**EXERCISE GOAL:**
Only one stretch of the data is wanted: the line containing "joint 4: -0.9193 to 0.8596", the line containing "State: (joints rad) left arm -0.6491", and every line between them, copied exactly.
>>
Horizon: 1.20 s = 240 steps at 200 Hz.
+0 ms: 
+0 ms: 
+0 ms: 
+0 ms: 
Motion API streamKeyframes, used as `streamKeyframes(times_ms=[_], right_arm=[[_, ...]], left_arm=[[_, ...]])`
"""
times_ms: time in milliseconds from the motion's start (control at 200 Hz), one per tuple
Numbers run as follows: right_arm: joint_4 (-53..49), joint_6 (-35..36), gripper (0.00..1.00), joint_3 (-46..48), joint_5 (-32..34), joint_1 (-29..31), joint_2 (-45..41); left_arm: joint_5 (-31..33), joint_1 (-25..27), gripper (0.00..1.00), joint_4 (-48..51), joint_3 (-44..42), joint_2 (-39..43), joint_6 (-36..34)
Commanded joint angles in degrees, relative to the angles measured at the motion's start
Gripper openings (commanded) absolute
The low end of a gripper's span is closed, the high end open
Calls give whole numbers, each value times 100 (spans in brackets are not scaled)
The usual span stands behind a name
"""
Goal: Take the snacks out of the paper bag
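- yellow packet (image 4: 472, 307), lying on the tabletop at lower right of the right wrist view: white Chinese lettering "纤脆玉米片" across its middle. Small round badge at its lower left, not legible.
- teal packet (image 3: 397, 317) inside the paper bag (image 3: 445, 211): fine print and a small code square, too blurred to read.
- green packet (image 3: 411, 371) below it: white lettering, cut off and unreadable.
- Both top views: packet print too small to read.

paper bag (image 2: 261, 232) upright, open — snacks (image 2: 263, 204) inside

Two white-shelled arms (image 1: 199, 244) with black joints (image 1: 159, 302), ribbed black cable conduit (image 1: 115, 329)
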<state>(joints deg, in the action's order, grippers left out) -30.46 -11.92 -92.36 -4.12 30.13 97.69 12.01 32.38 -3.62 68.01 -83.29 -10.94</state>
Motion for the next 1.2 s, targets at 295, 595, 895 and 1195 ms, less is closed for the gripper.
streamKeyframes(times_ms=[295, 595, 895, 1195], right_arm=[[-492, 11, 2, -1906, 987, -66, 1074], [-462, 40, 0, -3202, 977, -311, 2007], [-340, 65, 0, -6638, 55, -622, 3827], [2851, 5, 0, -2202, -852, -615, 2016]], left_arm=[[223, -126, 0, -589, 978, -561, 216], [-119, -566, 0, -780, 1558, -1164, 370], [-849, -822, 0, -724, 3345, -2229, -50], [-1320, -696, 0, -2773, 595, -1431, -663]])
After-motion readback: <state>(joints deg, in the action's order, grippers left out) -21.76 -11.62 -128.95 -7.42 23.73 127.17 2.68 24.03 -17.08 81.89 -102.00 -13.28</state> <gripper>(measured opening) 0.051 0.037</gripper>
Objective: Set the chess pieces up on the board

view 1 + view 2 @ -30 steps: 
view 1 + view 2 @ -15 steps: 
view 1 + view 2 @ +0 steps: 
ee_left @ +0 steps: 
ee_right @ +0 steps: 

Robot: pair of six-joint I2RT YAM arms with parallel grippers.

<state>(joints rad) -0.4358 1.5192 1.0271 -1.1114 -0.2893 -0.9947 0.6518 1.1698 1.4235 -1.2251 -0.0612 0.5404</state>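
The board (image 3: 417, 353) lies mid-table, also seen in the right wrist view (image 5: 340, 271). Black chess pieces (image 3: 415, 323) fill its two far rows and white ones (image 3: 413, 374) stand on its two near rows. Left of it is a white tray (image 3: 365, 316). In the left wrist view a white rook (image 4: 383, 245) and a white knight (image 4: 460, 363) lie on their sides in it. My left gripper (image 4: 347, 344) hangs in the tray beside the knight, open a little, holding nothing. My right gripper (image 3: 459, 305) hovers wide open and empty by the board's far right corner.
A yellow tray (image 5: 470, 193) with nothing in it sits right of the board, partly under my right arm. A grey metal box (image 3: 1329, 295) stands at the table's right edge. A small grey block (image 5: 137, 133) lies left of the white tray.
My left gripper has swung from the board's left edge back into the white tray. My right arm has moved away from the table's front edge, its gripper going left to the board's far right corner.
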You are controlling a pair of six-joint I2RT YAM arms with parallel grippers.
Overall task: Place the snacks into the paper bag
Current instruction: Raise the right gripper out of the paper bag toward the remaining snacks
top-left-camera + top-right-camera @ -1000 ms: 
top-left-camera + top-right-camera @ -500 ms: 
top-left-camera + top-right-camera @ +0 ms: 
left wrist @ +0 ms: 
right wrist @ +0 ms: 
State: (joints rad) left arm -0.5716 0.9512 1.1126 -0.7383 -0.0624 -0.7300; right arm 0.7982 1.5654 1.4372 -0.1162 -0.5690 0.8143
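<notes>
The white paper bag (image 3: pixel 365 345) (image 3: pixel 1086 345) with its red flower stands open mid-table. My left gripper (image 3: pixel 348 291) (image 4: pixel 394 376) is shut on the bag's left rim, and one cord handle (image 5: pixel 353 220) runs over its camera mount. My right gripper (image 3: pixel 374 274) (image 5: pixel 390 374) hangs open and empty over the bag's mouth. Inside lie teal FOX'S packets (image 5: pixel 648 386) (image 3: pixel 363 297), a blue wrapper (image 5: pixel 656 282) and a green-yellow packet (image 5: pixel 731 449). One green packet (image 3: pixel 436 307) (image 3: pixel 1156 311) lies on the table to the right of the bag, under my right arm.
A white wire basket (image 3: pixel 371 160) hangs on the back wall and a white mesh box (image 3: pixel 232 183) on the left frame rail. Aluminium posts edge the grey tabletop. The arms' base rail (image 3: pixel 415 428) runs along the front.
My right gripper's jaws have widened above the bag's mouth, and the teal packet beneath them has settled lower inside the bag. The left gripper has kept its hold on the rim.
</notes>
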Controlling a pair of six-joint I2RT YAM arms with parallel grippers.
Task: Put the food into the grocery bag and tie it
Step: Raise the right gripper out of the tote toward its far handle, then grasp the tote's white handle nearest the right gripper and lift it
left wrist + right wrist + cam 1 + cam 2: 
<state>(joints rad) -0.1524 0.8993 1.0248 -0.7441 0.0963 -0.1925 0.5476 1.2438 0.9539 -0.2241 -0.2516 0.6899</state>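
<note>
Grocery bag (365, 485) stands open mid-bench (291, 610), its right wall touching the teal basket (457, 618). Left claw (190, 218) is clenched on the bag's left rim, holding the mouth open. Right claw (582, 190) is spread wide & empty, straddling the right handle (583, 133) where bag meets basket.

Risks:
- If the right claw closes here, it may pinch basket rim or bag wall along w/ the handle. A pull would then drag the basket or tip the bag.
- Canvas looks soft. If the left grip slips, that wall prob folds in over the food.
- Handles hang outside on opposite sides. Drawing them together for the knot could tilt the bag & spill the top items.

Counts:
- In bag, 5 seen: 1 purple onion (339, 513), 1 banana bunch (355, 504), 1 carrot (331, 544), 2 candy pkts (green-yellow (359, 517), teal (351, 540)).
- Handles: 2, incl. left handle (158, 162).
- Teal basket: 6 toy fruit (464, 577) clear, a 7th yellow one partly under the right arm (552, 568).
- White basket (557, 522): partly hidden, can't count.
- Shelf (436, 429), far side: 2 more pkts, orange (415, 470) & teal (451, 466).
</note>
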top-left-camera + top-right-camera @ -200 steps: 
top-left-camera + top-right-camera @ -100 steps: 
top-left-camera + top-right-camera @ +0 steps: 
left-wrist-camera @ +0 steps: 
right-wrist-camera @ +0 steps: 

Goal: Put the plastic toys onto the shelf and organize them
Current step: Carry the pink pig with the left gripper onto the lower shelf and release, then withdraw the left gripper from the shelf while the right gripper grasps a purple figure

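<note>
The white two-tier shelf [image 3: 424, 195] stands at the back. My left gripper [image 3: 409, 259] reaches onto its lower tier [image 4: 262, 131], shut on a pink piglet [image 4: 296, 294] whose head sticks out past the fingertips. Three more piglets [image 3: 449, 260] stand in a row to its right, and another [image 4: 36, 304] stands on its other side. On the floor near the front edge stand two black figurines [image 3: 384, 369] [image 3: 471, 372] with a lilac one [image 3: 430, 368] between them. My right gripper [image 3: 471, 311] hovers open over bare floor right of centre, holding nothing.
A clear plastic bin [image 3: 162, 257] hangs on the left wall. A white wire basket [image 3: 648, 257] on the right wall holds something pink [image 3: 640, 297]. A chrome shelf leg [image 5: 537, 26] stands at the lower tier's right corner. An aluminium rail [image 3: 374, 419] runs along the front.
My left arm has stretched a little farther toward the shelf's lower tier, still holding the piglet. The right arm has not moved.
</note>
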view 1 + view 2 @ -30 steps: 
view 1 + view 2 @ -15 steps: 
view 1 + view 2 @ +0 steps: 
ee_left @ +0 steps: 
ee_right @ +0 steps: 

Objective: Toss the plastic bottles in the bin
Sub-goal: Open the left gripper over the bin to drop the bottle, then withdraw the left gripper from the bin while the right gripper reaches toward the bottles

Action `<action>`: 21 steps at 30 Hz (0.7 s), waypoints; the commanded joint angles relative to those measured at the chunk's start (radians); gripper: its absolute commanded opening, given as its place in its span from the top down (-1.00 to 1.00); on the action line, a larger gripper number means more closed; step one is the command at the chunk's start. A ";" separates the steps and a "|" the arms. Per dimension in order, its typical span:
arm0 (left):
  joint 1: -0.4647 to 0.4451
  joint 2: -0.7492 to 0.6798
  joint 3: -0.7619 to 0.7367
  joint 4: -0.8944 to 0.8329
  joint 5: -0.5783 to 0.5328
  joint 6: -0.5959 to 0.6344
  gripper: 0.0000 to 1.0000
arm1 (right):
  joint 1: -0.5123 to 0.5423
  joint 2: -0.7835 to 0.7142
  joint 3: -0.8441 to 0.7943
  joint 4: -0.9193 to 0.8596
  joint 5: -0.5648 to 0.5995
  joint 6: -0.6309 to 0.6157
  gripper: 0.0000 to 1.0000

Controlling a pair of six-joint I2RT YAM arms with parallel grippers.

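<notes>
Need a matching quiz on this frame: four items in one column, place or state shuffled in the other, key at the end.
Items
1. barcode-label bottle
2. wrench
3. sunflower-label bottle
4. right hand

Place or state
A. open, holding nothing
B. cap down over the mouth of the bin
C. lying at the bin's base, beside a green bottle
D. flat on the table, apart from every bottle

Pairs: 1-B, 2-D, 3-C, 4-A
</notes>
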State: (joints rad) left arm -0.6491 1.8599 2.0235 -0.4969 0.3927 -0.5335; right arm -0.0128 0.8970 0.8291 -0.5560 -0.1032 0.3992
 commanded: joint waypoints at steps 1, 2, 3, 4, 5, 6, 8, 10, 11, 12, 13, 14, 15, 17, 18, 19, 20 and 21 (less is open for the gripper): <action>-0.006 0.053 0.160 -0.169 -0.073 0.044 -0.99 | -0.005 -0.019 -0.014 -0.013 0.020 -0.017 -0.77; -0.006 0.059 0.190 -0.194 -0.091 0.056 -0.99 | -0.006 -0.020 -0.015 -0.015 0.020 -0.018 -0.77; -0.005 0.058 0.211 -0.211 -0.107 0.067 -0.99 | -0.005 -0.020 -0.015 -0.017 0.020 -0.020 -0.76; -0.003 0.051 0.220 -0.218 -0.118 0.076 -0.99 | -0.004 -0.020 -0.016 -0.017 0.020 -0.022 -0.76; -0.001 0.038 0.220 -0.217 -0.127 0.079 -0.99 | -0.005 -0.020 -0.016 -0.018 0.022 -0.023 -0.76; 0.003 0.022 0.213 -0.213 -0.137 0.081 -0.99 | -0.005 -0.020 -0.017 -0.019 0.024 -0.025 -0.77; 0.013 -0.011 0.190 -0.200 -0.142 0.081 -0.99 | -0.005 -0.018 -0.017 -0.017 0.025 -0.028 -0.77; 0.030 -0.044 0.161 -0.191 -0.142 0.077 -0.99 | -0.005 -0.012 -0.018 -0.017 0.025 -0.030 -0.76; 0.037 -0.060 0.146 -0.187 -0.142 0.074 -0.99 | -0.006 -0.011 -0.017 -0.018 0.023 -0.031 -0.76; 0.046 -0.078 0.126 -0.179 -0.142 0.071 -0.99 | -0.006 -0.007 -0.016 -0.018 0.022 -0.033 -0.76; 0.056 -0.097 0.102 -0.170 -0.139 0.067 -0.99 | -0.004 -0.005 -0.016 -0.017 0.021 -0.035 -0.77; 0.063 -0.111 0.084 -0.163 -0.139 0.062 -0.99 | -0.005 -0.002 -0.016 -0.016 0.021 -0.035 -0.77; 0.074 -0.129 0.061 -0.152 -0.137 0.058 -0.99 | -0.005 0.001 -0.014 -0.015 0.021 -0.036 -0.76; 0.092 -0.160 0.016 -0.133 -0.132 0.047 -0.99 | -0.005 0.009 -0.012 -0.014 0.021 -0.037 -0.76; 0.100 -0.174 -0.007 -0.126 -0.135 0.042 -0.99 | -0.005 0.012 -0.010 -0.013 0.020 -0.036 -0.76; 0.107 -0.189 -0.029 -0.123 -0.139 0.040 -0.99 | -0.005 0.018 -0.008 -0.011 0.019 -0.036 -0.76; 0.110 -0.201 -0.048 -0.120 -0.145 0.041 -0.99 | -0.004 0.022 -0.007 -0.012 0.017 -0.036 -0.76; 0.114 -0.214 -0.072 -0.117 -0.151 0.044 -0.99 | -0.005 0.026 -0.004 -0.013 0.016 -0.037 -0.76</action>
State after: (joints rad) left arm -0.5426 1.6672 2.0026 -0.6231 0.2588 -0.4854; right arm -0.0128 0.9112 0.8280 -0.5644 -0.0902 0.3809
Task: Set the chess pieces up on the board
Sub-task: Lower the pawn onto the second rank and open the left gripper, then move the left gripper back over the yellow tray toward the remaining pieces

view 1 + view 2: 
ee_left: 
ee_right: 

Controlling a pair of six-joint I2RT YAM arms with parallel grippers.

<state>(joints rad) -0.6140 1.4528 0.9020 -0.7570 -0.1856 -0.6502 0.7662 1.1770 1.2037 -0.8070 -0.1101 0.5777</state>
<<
**SOLUTION TO THE PROBLEM:**
  joint 4: -0.9193 to 0.8596
  joint 5: -0.5648 to 0.5995
  joint 6: -0.6309 to 0.6157
  gripper: 0.0000 to 1.0000

Controlling a pair of six-joint I2RT YAM arms with parallel grippers.

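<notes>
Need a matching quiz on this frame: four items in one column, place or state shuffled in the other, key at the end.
Items
1. barcode-label bottle
2. wrench
3. sunflower-label bottle
4. right hand

Place or state
A. open, holding nothing
B. cap down over the mouth of the bin
C. lying at the bin's base, beside a green bottle
D. flat on the table, apart from every bottle

Pairs: 1-B, 2-D, 3-C, 4-A
</notes>
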State: (joints rad) left arm -0.6491 1.8599 2.0235 -0.4969 0.3927 -0.5335; right arm -0.0128 0.8970 0.8291 -0.5560 -0.1032 0.3992

Here the work on this exercise is complete.